Les enjeux restent toutefois plus importants ici et le discours de Carpenter est différent à l'aune de cette fin de millénaire. Car si le premier film prenait bien les atours d'une dystopie sans jamais révéler le moindre élément critique de la société américaine "extérieure", dans Escape from L.A. il ne fait plus aucun doute que le pays de l'autre côté du mur est bel et bien devenu une dictature en proie à la folie biblique et à la censure morale. Au point que la terre de déportation de Los Angeles semble bel et bien devenue la dernière véritable terre de libertés, mais à quel prix...

La trame de cette séquelle gagne donc dans sa vision critique, l'ampleur de ses enjeux et le traitement de ses personnages, ce qu'elle perd en originalité narrative. Et puis si l'essentiel du métrage se contente de ressasser le scénario du premier film, le rythme de cette suite y est plus haletant, le périple de Plissken s'acheminant dans l'urgence vers un climax des plus surprenants où Snake dans un ultime face-à-face avec son président et le système que ce dernier a engendré (via les caméras de télévision rediffusant la confrontation) se contente de condamner le monde à une ère de ténèbres en moins de temps qu'il n'en faut pour appuyer sur un bouton. Plissken apparaît alors comme l'ultime et improbable redresseur de tords, remettant les compteurs à zéro et condamnant le monde entier sur sa seule humeur vengeresse et sentencieuse.

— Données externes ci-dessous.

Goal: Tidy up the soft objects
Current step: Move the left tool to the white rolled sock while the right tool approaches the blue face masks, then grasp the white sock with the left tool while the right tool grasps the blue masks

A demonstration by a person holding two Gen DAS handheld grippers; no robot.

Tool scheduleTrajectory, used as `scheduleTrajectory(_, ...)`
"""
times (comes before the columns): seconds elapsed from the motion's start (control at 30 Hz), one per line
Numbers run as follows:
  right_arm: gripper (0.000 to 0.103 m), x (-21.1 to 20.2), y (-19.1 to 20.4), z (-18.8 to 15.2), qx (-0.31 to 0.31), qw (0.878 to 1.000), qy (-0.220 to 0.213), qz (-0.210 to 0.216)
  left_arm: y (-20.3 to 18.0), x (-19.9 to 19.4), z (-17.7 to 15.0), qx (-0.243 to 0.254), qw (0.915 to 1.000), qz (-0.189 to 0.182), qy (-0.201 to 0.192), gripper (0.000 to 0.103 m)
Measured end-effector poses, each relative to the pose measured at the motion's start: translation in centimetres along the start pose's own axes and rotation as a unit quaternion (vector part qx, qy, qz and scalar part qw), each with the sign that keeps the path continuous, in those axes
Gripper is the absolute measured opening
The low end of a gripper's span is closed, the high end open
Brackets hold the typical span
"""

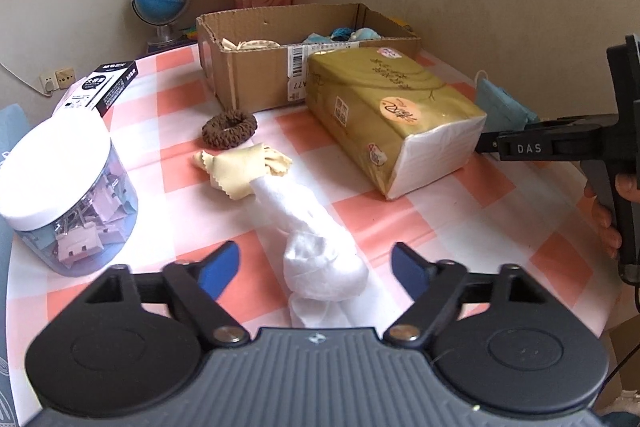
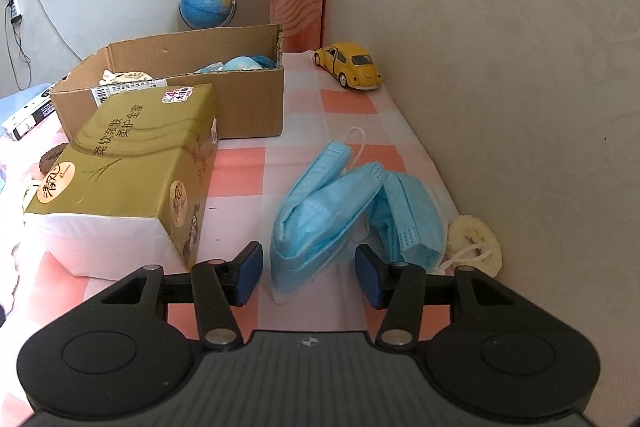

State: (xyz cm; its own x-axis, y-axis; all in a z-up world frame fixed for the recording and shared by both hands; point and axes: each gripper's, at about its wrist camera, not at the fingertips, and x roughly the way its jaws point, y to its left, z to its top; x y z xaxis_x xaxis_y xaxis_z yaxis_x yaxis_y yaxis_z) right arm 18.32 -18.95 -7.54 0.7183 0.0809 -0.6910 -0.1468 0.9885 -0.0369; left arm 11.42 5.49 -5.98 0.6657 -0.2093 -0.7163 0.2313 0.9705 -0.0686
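Soft objects lie scattered on the checked table (image 1: 460,227), w/ both grippers poised over separate pieces. Left gripper (image 1: 314,269), jaws spread wide and gripping nothing, straddles a twisted white cloth (image 1: 320,259) that runs away from the camera to touch a yellow cloth (image 1: 240,171); a brown scrunchie (image 1: 229,129) sits just beyond. Right gripper (image 2: 310,273), jaws likewise parted and empty, brackets the near end of a crumpled blue face mask (image 2: 320,215); a cream scrunchie (image 2: 476,239) rests beside it, against the wall.

Handling, by the look of it: all featherweight, limp, no risk of breakage. White cloth prob. best pinched at its thick knotted bulge between the jaws; grabbed at one end it would likely dangle and drag. Mask is thin, pleated, springy; a pinch across the folded layers near the front edge seems safer than the ear loops, which could snag. The tissue pack (image 1: 394,119), bulky but squashy, stands between the two work zones and may need a wide grip.

Containers: an open cardboard box (image 1: 256,75) at the table's back already holds a pale cloth item and some blue ones, partly hidden by its wall. A lidded clear jar (image 1: 68,195) at left holds binder clips, not soft goods.
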Motion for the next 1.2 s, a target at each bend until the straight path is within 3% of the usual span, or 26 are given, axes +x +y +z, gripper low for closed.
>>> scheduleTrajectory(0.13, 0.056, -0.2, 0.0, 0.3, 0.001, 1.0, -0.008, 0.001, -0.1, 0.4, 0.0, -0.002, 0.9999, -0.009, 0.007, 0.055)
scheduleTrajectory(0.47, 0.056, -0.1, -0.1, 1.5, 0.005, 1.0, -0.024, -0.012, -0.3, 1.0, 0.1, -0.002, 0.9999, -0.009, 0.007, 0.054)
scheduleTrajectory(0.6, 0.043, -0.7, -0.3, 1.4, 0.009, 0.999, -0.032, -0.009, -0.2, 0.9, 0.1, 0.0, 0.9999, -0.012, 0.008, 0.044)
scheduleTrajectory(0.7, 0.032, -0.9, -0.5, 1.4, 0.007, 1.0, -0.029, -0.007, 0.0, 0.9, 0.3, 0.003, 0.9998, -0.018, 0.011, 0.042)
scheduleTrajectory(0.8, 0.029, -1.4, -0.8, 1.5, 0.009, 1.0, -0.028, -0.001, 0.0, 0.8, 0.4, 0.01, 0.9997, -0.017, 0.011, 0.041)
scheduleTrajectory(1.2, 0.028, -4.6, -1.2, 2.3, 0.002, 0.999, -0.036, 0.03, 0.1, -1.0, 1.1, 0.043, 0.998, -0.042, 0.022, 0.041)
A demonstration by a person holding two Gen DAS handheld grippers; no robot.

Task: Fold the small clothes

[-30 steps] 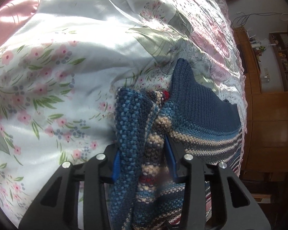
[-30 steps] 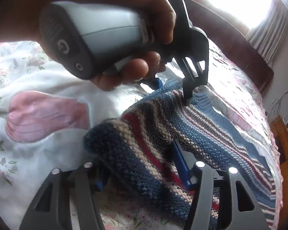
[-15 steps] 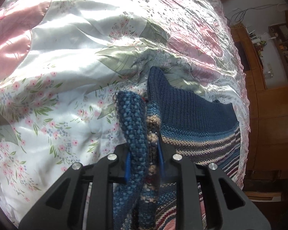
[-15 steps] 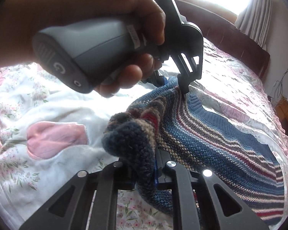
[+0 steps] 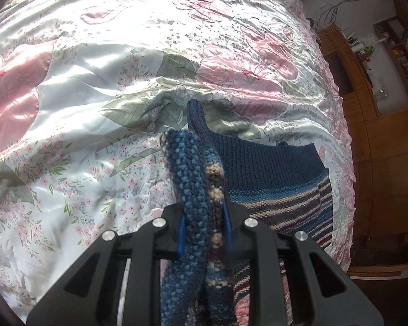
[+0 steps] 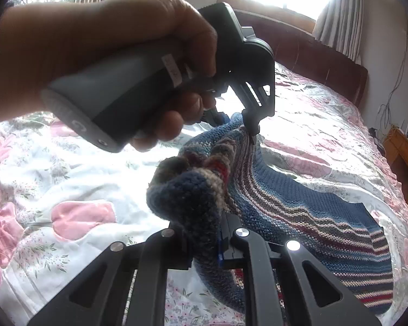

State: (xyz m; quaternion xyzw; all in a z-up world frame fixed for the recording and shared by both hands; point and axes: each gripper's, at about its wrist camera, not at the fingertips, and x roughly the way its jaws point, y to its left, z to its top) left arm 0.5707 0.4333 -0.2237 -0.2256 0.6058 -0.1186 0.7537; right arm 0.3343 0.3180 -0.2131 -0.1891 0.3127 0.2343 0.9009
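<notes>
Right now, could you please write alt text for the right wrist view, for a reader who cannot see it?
The right gripper is shut on a bunched edge of a striped knitted sweater. A hand holds the left gripper, pinching the same sweater farther away, above a floral bedspread.

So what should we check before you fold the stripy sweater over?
1. Left gripper shut on the striped knitted sweater: ok.
2. Right gripper shut on the sweater: ok.
3. Held edge lifted off the floral bedspread: ok.
4. Far end resting on the bedspread: ok.
5. Bedspread beyond the sweater free for landing: ok.
6. Both jaws holding the same edge evenly: cannot tell.
</notes>
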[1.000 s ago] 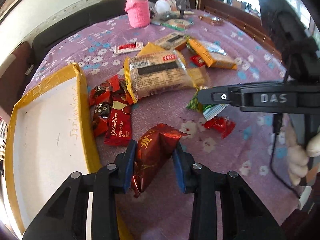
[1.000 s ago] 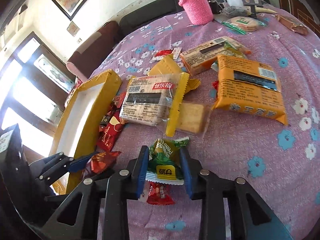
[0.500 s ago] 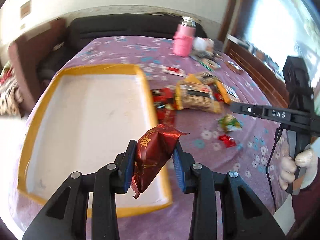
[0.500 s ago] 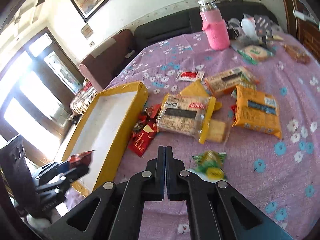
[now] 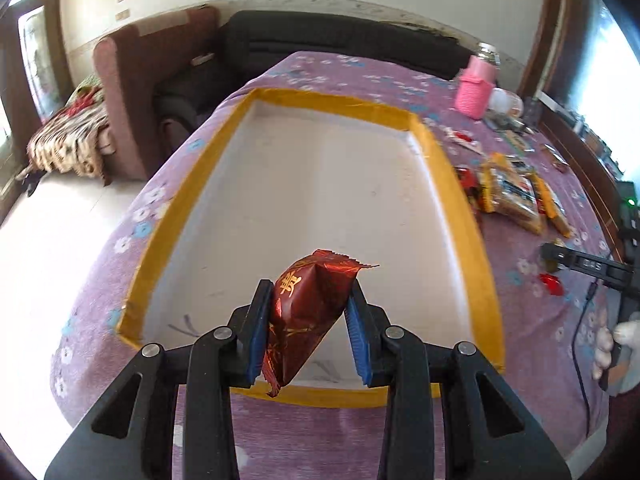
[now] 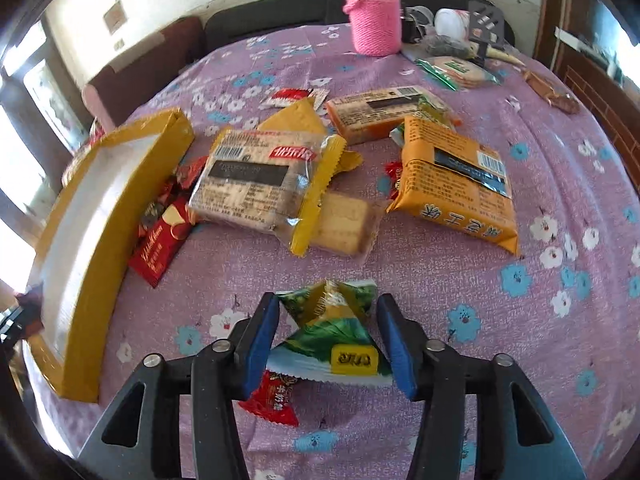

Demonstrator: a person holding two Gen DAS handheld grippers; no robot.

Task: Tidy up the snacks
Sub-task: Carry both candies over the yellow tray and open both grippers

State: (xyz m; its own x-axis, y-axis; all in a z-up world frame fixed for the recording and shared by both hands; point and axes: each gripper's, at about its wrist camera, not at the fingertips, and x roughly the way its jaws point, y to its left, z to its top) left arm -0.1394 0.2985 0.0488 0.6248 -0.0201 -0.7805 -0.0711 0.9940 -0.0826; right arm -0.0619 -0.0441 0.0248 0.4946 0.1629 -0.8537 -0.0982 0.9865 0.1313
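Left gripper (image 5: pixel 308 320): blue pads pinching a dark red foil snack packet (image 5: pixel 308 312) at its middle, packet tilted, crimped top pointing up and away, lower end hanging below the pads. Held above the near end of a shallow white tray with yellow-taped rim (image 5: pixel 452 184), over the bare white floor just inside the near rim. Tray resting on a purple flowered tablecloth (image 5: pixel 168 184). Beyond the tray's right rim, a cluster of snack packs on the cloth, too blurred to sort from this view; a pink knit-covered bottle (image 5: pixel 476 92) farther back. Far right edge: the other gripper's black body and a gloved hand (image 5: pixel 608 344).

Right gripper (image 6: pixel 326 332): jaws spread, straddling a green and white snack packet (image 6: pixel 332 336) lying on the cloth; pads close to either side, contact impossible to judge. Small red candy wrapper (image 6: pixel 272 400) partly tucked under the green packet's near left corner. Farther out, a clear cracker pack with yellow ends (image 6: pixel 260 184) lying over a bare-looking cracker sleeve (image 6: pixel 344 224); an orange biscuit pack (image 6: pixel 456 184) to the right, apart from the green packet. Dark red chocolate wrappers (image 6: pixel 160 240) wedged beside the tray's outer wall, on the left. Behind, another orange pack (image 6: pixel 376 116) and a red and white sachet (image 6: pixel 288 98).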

Carpenter s'offre alors en bout de course une conclusion plus subtile qu'elle n'y parait, permettant à son personnage de briser le quatrième mur via une dernière phrase ironique résonnant comme une ultime sentence à l'encontre d'une société qui a trop exclure la différence et à prêcher la censure, en a perdu toute son humanité.

Mais qu'on ne s'y trompe pas pour autant, Escape from L.A. apparaît en fin de compte plus comme un agréable divertissement qu'un authentique brûlot contestataire. Idéal pour ceux qui n'auraient encore jamais vu le premier opus, bien que je recommande de découvrir Snake Plissken à travers son odyssée new-yorkaise initiale.